Piggy Converter
DSL for filtering and converting log data implemented as a pig UDF.
(Tested on CDH 5.1.2, java 1.7.0_55)
build
git clone https://github.com/rhase/piggy-converter.git
cd piggy-converter
./gradlew
./gradlew jar
setup test data
sudo -u hdfs hdfs dfs -mkdir /user/$USER
sudo -u hdfs hdfs dfs -chown $USER /user/$USER
sudo -u hdfs hdfs dfs -chmod 711 /user
sudo -u hdfs hdfs dfs -mkdir /test
sudo -u hdfs hdfs dfs -chown $USER /test
hdfs dfs -put src/test/resources/test1/access.log /test/
hdfs dfs -put src/test/resources/test1/test.pc /test/
hdfs dfs -put src/test/resources/test1/lookup.list /user/${USER}/
run
pig -param script=/test/test.pc -param input=/test/access.log -param output=/test/output src/test/resources/test1/test.pig
hdfs dfs -cat /test/output/part-m*
DSL syntax
RULE :
(CONDITION_CLAUSE)? ACTION_CLAUSE
CONDITION_CLAUSE :
if [not] CONDITION [and|or CONDITION ...]
ACTION_CLAUSE :
do ACTION [and ACTION ...]
*** CONDITIONs
* match conditions
column (column name) match (exactly|partialy|regex) (match pattern)
* validation conditions
column (column name) is valid url
*** ACTIONs
* row actions
ignore record
*"ignore" actually just set the tuple to null.
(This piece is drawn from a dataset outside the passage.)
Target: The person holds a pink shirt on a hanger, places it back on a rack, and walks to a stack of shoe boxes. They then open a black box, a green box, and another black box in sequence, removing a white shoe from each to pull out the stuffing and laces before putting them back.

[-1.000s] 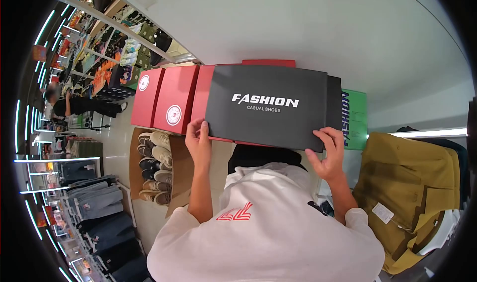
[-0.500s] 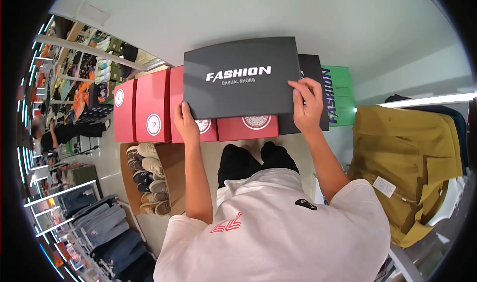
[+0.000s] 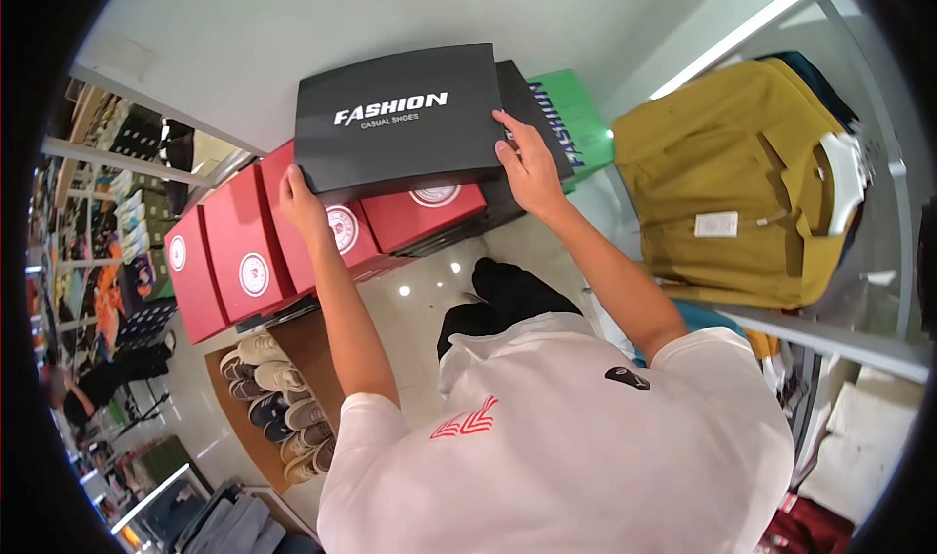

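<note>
A black shoebox lettered "FASHION CASUAL SHOES" is held between my two hands, above a row of other boxes. My left hand grips its near left corner, thumb on the lid. At the right end my right hand holds the box's edge, its fingers partly hidden. Red shoeboxes with round white logos stand below and to the left. Another black box lies partly behind my right hand, beside a green shoebox with purple lettering.
Several pairs of shoes sit in a brown cardboard box on the floor at left. To the right hangs a mustard jacket with a white tag. A person in dark clothes is at far left, near shelves. A white wall stands behind the boxes.
My view has turned and tilted, so the scene appears rotated. Both hands still hold the black shoebox, which now appears higher and further left; more of the clothes rack shows at right.
</note>
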Action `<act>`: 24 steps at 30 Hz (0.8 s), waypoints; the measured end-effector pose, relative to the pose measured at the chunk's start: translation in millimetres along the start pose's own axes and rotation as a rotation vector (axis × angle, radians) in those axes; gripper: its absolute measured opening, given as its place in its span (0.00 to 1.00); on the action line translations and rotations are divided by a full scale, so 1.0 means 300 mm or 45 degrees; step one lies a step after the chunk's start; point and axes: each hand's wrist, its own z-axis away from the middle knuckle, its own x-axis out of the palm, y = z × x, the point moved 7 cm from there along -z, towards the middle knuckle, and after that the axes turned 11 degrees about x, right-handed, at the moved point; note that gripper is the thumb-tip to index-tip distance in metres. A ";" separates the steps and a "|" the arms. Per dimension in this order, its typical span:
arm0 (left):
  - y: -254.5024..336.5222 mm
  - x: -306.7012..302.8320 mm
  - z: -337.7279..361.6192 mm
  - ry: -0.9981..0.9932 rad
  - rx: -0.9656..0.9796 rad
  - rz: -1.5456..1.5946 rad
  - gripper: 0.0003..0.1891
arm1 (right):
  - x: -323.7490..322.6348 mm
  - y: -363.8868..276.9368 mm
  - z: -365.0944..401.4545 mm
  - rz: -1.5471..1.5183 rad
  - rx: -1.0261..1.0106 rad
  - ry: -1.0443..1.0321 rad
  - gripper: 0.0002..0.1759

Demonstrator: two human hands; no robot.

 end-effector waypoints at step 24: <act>-0.367 1.049 1.538 -0.809 -1.243 0.374 0.26 | -0.412 1.616 -0.139 -0.641 1.349 0.117 0.64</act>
You must filter null records later.*
* extract actions
get regex value (escaped regular expression) from column (column name) put (group number) to (column name) [xxx to xxx ...]
get url parameter value from column (column name) put (parameter name) to (column name) [(parameter name) to (column name) ...]
* column convert actions
decode url encoded column (column name)
set (column name) to (value)
* look up actions
lookup (exactly|partialy) column (column name) from list (list file hdfs path) put value to column (column name)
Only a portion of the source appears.